Seamstress launches body-positive sewing business

CLEVELAND HEIGHTS, Ohio — El Bentivegna comes from a long line of great seamstresses.

“My mother taught me to sew when I was young, and my great-grandmother’s name is Evelina. That’s where the name of the business comes from. She supported herself and her family. her six children on a seamstress salary, which seems crazy these days. But she did it,” Bentivegna said.

Bentivegna studied software engineering in college and worked in the industry for many years before recently making the jump to full-time manufacturing.

What do you want to know

  • Clothes are supposed to make people feel good and comfortable
  • Nobody’s body is the same and sometimes average clothes don’t fit some people
  • A software engineer turned seamstress started a sewing business to help solve this problem
  • It’s centered around being LGBTQ-friendly and body-positive.

“I know, kind of a weird move from software engineering to customization, but it just wasn’t the right fit for me,” Bentivegna said. “My parents are probably like, oh, no!”

El’s great-grandmother, Evelina. (Courtesy of El Bentivegna)

Bentivegna uses the pronouns them/them and identifies as queer, fat, and disabled.

They know firsthand how difficult it can be to find clothes that not only fit, but look good. So they often make their own.

A seamstress by nature, Bentivegna turned her talents into a business and launched Evelina Alterations just before the new year. Finding something at the intersection of creativity and social action was important to El, so their business centers around body positivity and is advertised as LGBTQ-friendly.

“I work on any type of clothing for anyone, but I try to focus more on the more marginalized groups that I myself am part of. So LGBTQIA people, gay people, fat people or tall people, and people with disabilities.People who might need a special adaptation, you know, their body type might not be average, or the clothes they’re trying to wear might not have been designed to fit their body type,” Bentivegna said. “Trans-feminine people that you know, who were born with masculine or masculine traits and want to dress more femininely, there’s a lot of discrimination against this group of people in our community. Someone who does not present themselves as a queer friend, this person will not want to bring anything to them because their safety could actually be in danger. And I want to m ensure that not only is your safety not at risk here, but that you enter with open arms.

Eliza Aimone was one of Bentivegna’s first clients. She has scoliosis and a unique sense of style. She participates in the medieval full-contact fighting game called Dagorhir.

“Scoliosis is the hardest thing it’s been to find a tailor who understands how to fit my body and accommodate different shoulder heights, different rib lengths, different hip bone heights – it’s really difficult,” Aimone said.

(Courtesy of El Bentivegna)

It is Bentivegna’s specialty to tailor clothing to the individual, not to society’s norms. They try to be a sympathetic ear for their customers.
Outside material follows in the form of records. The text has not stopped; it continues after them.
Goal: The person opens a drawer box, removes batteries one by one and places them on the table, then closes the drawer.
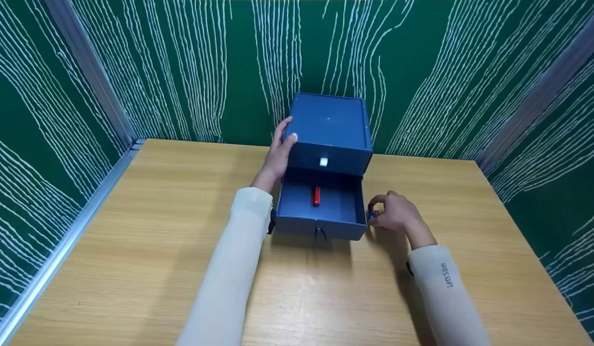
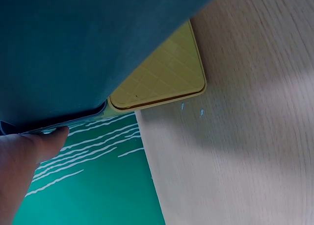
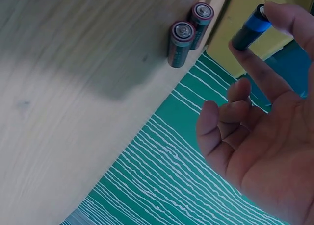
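A blue drawer box (image 1: 329,120) stands on the table with its lower drawer (image 1: 342,197) pulled out. In that drawer lies a small red cylinder (image 1: 316,196). My left hand (image 1: 278,156) rests against the box's left side, its thumb at the front top corner. My right hand (image 1: 397,211), just right of the drawer, pinches a battery (image 3: 252,28) with a blue band between thumb and index finger; the other fingers curl loosely. Beside it in the right wrist view, two batteries (image 3: 181,43) stand upright on the table.
The upper drawer has a white knob (image 1: 323,162), and a dark loop (image 1: 321,235) hangs from the lower one. A yellow patterned panel (image 2: 167,70) shows beside the blue box in the left wrist view. Green walls with white lines (image 1: 244,72) enclose the wooden table (image 1: 181,230).
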A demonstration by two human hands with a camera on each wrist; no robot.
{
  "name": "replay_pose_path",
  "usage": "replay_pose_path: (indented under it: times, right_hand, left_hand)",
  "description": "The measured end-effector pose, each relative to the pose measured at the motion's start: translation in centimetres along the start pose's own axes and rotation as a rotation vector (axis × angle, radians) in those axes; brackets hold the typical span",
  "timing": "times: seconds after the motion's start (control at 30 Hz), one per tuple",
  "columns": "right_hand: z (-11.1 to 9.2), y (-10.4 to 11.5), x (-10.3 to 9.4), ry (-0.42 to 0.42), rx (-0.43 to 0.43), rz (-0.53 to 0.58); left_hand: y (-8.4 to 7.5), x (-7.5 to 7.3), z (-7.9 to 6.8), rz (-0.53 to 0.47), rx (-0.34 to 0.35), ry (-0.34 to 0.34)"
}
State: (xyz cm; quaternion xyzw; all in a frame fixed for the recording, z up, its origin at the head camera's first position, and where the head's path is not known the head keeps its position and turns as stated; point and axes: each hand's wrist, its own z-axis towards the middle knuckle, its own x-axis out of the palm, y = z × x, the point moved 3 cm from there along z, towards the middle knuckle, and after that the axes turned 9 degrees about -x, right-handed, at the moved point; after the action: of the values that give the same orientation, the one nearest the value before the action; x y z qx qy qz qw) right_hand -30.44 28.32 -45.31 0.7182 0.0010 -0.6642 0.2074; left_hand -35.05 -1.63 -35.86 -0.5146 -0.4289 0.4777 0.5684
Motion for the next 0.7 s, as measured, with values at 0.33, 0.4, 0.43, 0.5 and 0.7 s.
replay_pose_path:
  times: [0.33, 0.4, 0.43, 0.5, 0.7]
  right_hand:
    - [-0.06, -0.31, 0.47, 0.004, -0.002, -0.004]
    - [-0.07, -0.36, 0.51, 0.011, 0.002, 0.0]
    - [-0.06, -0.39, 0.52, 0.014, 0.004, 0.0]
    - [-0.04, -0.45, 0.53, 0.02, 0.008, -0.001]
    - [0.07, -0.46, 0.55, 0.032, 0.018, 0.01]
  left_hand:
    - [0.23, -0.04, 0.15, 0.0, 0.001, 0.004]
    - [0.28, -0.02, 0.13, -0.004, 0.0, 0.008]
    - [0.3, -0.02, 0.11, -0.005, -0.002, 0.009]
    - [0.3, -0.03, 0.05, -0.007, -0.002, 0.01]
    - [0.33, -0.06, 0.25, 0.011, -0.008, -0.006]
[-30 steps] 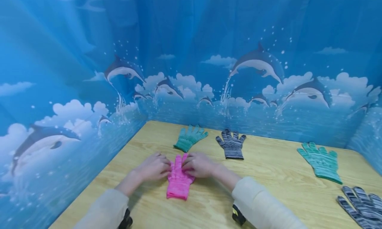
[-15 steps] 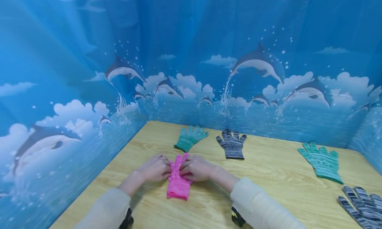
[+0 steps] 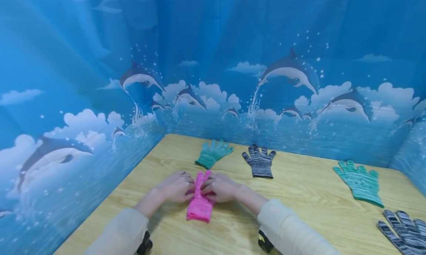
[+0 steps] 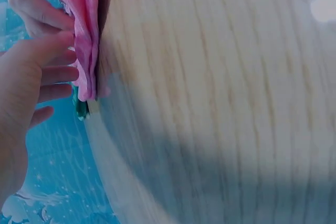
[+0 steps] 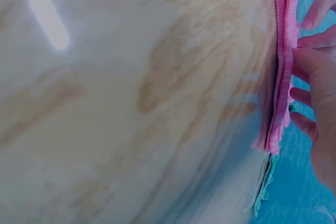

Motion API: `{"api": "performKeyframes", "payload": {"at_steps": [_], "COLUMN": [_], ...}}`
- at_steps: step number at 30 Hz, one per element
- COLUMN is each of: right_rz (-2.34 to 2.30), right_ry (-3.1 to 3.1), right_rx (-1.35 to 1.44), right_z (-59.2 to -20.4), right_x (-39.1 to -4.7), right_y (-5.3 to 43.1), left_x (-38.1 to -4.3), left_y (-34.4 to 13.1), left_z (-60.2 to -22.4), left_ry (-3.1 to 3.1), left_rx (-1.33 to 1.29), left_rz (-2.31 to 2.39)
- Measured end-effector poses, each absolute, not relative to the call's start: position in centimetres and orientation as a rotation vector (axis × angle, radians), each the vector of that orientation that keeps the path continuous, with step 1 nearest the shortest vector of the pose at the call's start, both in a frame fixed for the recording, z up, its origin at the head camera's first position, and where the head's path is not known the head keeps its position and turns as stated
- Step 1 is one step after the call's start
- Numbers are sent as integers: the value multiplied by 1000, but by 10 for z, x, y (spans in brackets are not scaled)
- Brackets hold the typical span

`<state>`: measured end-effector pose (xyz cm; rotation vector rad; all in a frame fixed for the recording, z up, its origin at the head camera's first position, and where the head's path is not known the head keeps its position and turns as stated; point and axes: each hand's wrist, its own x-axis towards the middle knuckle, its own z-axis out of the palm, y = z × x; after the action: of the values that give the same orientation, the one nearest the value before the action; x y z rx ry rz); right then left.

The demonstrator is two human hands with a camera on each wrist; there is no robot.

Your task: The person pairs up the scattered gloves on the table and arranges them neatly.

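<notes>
A pink knit glove (image 3: 199, 207) lies flat on the wooden table in the head view, its cuff toward me and two of its fingers pointing away. My left hand (image 3: 178, 186) pinches the glove's left side near the finger bases. From the other side my right hand (image 3: 221, 187) pinches the glove's right part, with curled fingers lying over it. Both hands hide the outer glove fingers. In the left wrist view the left thumb and fingers meet the edge of layered pink fabric (image 4: 86, 35). The right wrist view has the right thumb and fingertips at the pink fabric (image 5: 283, 61).
Beyond the hands lie a green glove (image 3: 213, 153) and a grey striped glove (image 3: 260, 162). Farther right are another green glove (image 3: 361, 183) and another grey striped glove (image 3: 404, 231). A blue dolphin-print curtain (image 3: 253, 33) borders the wooden table (image 3: 299, 207).
My left hand has moved slightly right, bringing the glove's left side inward and covering the left glove finger. The right hand has shifted a little left. The other gloves stay where they lay.
</notes>
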<state>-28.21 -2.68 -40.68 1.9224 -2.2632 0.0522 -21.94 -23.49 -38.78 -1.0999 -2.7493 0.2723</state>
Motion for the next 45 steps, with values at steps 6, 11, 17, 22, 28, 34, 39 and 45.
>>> {"api": "performKeyframes", "payload": {"at_steps": [6,11,17,22,28,34,39,45], "right_rz": [70,45,53,117,125,132,225,329], "right_ry": [-2339,-2413,-2427,-2352,-2315,-2353,-2461,-2575], "right_rx": [1911,1883,1881,1888,1878,1836,1792,1688], "right_z": [-404,-403,-405,-403,-398,-404,-405,-397], "right_x": [-283,-282,-281,-284,-286,-283,-281,-284], "right_y": [-22,-18,-14,-4,7,3,8,31], "left_x": [-216,-213,-211,-211,-207,-202,-200,-201], "left_y": [-224,-221,-220,-217,-209,-208,-208,-208], "left_z": [-381,-382,-385,-383,-382,-385,-388,-391], "left_ry": [-2832,-2891,-2934,-2886,-2790,-2791,-2805,-2758], "left_rx": [-1144,-1130,-1109,-1141,-1210,-1238,-1239,-1264], "left_rz": [256,275,279,300,288,252,247,238]}}
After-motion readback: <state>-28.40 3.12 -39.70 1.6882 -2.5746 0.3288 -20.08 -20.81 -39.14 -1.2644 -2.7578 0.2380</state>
“I’ve never been ashamed of being different or having, you know, a weird LARP dress and long capes with dragon buttons. And in the past, I’ve been ashamed of my weirdness at other places,” Aimone said. “It’s nice to have someone who’s just as excited and appreciates people’s differences more than being like, ‘Oh, okay. Yeah. Alright, I guess we can do that. She really appreciates the uniqueness of people.

Bentivegna wants his company not only to have a positive impact on society, but also on the environment. They try to use sustainable practices whenever they can.
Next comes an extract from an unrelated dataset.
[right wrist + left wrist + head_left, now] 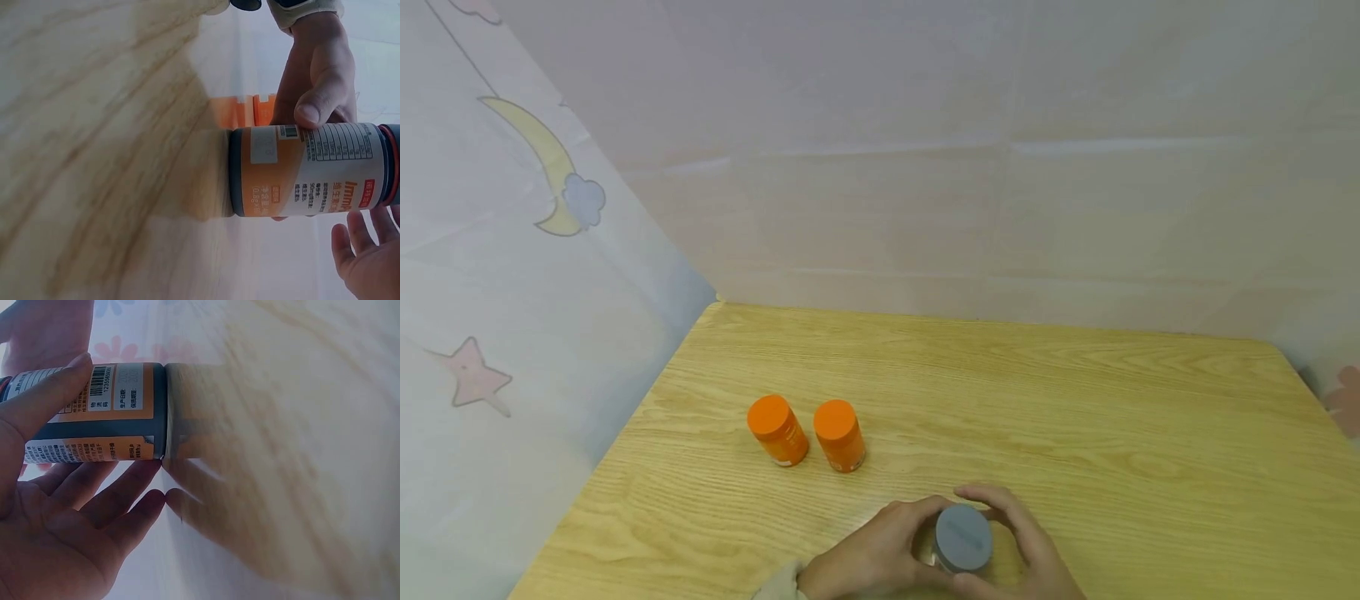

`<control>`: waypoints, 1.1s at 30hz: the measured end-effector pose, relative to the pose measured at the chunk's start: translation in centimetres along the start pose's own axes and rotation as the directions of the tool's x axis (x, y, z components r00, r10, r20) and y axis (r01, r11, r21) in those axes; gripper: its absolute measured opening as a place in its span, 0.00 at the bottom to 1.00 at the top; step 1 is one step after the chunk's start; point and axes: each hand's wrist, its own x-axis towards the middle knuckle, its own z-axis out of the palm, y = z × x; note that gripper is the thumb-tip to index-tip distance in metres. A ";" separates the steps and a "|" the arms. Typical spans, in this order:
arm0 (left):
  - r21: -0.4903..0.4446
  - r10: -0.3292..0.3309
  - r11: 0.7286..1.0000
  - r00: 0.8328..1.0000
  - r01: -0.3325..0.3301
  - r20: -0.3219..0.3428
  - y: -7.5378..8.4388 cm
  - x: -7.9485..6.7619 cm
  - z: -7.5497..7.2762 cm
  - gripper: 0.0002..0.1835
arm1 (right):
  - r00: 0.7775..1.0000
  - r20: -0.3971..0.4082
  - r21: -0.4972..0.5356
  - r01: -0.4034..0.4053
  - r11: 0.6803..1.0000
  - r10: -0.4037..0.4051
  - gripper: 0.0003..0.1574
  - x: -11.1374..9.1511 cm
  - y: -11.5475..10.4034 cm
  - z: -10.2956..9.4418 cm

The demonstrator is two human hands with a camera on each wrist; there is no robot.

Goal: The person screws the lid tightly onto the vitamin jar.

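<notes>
A supplement bottle with a grey lid (964, 537) stands upright on the wooden table near its front. Its printed orange and white label (312, 169) shows in the right wrist view. My left hand (883, 546) holds the bottle from the left, thumb on one side and fingers on the other; the left wrist view shows this thumb and these fingers (128, 503) along the label. My right hand (1030, 554) curves loosely around the lid's right side, with a gap between palm and lid. In the right wrist view its fingers (359, 240) are spread beside the bottle's upper end.
Two orange bottles with orange lids, a left one (778, 431) and a right one (840, 436), stand close together farther back on the left of the table (1037, 400). A pale printed cloth (880, 167) hangs behind the table and along its left side.
</notes>
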 end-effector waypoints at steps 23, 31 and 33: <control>0.023 0.000 1.000 1.000 0.000 0.008 0.1 0.1 -0.1 0.27 | 0.999 -0.018 0.053 -0.034 0.998 0.035 0.47 -0.1 0.1 0.1; 0.017 0.074 0.997 0.997 -0.075 0.006 0.0 0.1 -0.1 0.32 | 0.998 0.063 0.063 -0.012 0.998 0.008 0.47 -0.1 0.0 -0.5; 0.015 0.084 0.996 0.996 -0.084 0.011 -0.1 0.1 -0.1 0.33 | 0.999 0.054 0.073 -0.006 0.997 0.002 0.46 -0.2 0.1 -0.5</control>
“Almost all the fabric of my work right now actually comes from a theater company that closed down and I bought it, when they didn’t know what to do with it,” Bentivegna said.

They encourage people to fix, not spend.

“People often don’t realize that things can be fixed. And that way, just like extending the life of clothes instead of just throwing them in the trash,” Bentivegna said. “Fast fashion these days has really distorted the idea of ​​how expensive clothes are and it’s very cheap and very poorly made, often, so it falls apart. So rather than letting these things go in the trash, go to the collection bins that are sent to who knows where, you can feel good about your clothes, by making some kind of cute little patch or colorful patch somewhere on the garment.”

Bentivegna said clothes are meant to make people feel good and comfortable. The software engineer-turned-seamstress embraces and celebrates diversity and helps people feel good about themselves and their clothes, no matter who they are.